### Task statement
The answer must be an exact restatement of all the data.

### Dataset section

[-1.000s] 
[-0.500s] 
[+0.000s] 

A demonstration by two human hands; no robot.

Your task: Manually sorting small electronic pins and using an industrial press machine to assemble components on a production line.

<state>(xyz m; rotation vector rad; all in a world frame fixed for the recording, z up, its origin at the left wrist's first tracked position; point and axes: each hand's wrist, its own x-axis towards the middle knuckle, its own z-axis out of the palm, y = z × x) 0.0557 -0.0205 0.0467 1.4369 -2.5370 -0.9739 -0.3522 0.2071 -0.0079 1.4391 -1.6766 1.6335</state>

### Exercise result
[-1.000s] 
[-0.500s] 
[+0.000s] 

A demonstration by two human hands; no robot.

Your task: Manually sorting small electronic pins and using an industrial press machine to assemble components on a production line.

<state>(xyz m; rotation vector rad; all in a world frame fixed for the recording, z up, its origin at the left wrist's first tracked position; point and axes: each hand's wrist, its own x-axis towards the middle knuckle, its own z-axis out of the palm, y = z × x) 0.0557 -0.0205 0.0467 1.4369 -2.5370 -0.9739 -0.3522 0.2071 -0.0079 1.4391 -1.6766 1.6335</state>

No further output is expected.